EXERCISE GOAL » Could you output each line below precisely as it stands, without the images?

··········

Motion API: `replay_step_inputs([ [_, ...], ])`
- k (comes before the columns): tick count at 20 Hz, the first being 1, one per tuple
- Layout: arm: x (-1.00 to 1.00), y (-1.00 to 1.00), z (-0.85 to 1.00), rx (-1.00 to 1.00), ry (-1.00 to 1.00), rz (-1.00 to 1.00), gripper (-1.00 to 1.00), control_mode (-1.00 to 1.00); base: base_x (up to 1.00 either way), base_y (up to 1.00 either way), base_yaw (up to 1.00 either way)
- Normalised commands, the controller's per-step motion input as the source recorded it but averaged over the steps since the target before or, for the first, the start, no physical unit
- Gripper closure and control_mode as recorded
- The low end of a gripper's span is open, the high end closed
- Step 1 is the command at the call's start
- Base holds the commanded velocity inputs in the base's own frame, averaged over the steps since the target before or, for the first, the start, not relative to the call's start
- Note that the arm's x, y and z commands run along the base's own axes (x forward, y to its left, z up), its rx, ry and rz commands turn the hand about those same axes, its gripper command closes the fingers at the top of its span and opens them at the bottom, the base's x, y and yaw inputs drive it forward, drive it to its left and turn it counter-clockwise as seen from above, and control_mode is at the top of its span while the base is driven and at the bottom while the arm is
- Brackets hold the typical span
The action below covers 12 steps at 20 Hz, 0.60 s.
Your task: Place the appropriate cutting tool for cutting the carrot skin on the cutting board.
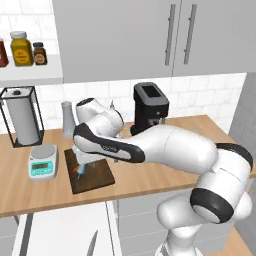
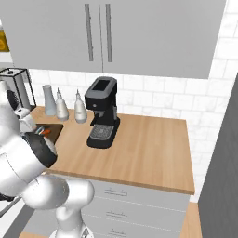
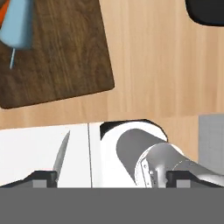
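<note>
The peeler (image 3: 18, 24) lies on the cutting board (image 1: 95, 176), beside the carrot (image 1: 78, 170). The kitchen scale (image 1: 43, 162) sits left of the board, the coffee machine (image 1: 150, 107) behind right.

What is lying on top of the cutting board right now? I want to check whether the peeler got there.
On the cutting board lie the light-blue peeler and, beside it, the orange carrot, both cut off by the hand view's edge. In the left base view the arm covers much of the board.

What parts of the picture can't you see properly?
- Peeler: hand view's top-left edge cuts off its head.
- Carrot: a sliver at that edge; in the left base view the arm hides most.
- Cutting board: arm covers its far part.
- Knife: handle cut off below.
</note>
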Motion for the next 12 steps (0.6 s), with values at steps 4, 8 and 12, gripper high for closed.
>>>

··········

SOLUTION TO THE EXERCISE »
Motion API: `replay_step_inputs([ [_, ...], ])`
- k (comes before the columns): tick count at 20 Hz, the first being 1, one per tuple
- Layout: arm: x (-1.00 to 1.00), y (-1.00 to 1.00), z (-0.85 to 1.00), rx (-1.00 to 1.00), ry (-1.00 to 1.00), rz (-1.00 to 1.00), gripper (-1.00 to 1.00), control_mode (-1.00 to 1.00); base: base_x (up to 1.00 either way), base_y (up to 1.00 either way), base_yaw (up to 1.00 either way)
- Normalised commands, the controller's per-step motion input as the source recorded it but averaged over the steps since the target before or, for the first, the start, no physical unit
- Gripper closure and control_mode as recorded
- The low end of a gripper's span is open, the high end closed
- Step 1 is the command at the call's start
- Base holds the commanded velocity inputs in the base's own frame, averaged over the steps since the target before or, for the first, the start, not relative to the call's start
- Note that the arm's x, y and z commands run along the base's own axes (x forward, y to its left, z up), its rx, ry and rz commands turn the hand about those same axes, its gripper command closes the fingers at the top of its span and opens them at the bottom, the base's x, y and yaw inputs drive it forward, drive it to its left and turn it counter-clockwise as seen from above, and control_mode is at the top of its span while the base is driven and at the bottom while the arm is
- Brackets hold the typical span
The action below covers 12 steps at 20 Hz, 0.60 s.
Your task: Place the appropriate cutting tool for cutting the carrot skin on the cutting board.
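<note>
The peeler (image 3: 18, 24) lies on the cutting board (image 1: 95, 176), beside the carrot (image 1: 78, 170). The kitchen scale (image 1: 43, 162) sits left of the board, the coffee machine (image 1: 150, 107) behind right.

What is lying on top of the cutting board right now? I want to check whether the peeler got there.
On the cutting board lie the light-blue peeler and, beside it, the orange carrot, both cut off by the hand view's edge. In the left base view the arm covers much of the board.

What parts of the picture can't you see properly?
- Peeler: hand view's top-left edge cuts off its head.
- Carrot: a sliver at that edge; in the left base view the arm hides most.
- Cutting board: arm covers its far part.
- Knife: handle cut off below.
</note>
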Motion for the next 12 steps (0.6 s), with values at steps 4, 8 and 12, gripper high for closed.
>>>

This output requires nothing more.